**Exercise instructions**
Reproduce the entire listing exactly. Leave the pictures out.

━━━━━ Supplied information ━━━━━

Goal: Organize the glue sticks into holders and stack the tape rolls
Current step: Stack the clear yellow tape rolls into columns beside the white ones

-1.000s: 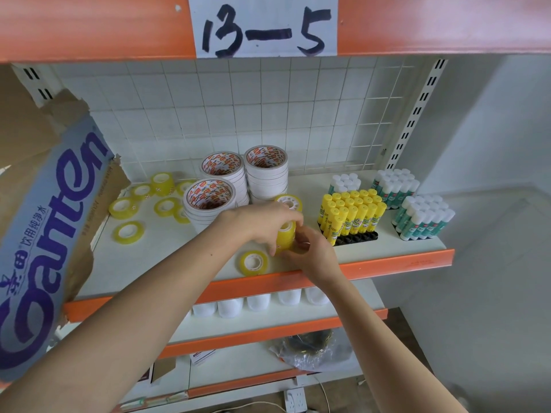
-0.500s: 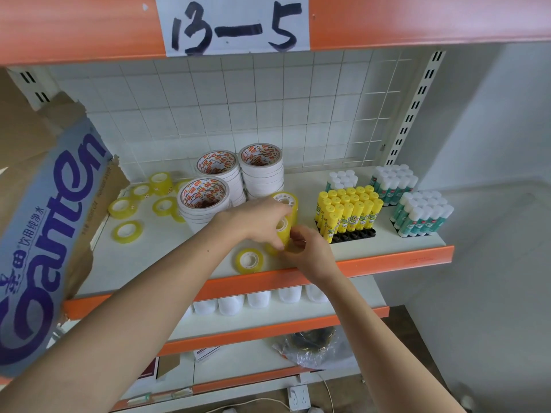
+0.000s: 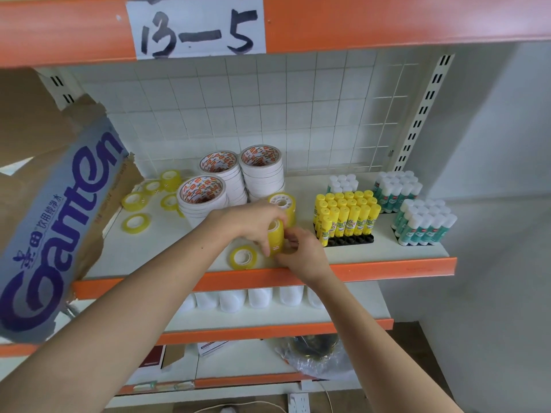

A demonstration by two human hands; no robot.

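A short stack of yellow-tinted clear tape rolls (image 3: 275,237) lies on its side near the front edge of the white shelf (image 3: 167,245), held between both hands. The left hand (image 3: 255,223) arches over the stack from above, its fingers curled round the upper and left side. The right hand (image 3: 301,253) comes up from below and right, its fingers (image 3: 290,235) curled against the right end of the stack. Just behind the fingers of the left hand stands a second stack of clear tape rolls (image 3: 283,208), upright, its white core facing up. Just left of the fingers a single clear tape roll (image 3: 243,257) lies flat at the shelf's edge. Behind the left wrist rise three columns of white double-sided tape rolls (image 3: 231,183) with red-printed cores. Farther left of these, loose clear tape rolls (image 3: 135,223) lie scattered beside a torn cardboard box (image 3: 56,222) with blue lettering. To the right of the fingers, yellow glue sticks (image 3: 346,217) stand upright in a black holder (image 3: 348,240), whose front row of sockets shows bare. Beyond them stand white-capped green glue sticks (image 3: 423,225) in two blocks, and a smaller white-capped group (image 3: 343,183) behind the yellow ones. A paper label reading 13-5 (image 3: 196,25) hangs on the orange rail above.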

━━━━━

**Exercise solution**
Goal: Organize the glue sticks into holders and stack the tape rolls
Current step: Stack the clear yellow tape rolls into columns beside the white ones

-1.000s: 
-0.500s: 
+0.000s: 

A demonstration by two human hands; no robot.

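A short stack of yellow-tinted clear tape rolls (image 3: 275,237) lies on its side near the front edge of the white shelf (image 3: 167,245), held between both hands. The left hand (image 3: 255,223) arches over the stack from above, its fingers curled round the upper and left side. The right hand (image 3: 301,253) comes up from below and right, its fingers (image 3: 290,235) curled against the right end of the stack. Just behind the fingers of the left hand stands a second stack of clear tape rolls (image 3: 283,208), upright, its white core facing up. Just left of the fingers a single clear tape roll (image 3: 243,257) lies flat at the shelf's edge. Behind the left wrist rise three columns of white double-sided tape rolls (image 3: 231,183) with red-printed cores. Farther left of these, loose clear tape rolls (image 3: 135,223) lie scattered beside a torn cardboard box (image 3: 56,222) with blue lettering. To the right of the fingers, yellow glue sticks (image 3: 346,217) stand upright in a black holder (image 3: 348,240), whose front row of sockets shows bare. Beyond them stand white-capped green glue sticks (image 3: 423,225) in two blocks, and a smaller white-capped group (image 3: 343,183) behind the yellow ones. A paper label reading 13-5 (image 3: 196,25) hangs on the orange rail above.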

For this exercise, nothing further remains to be done.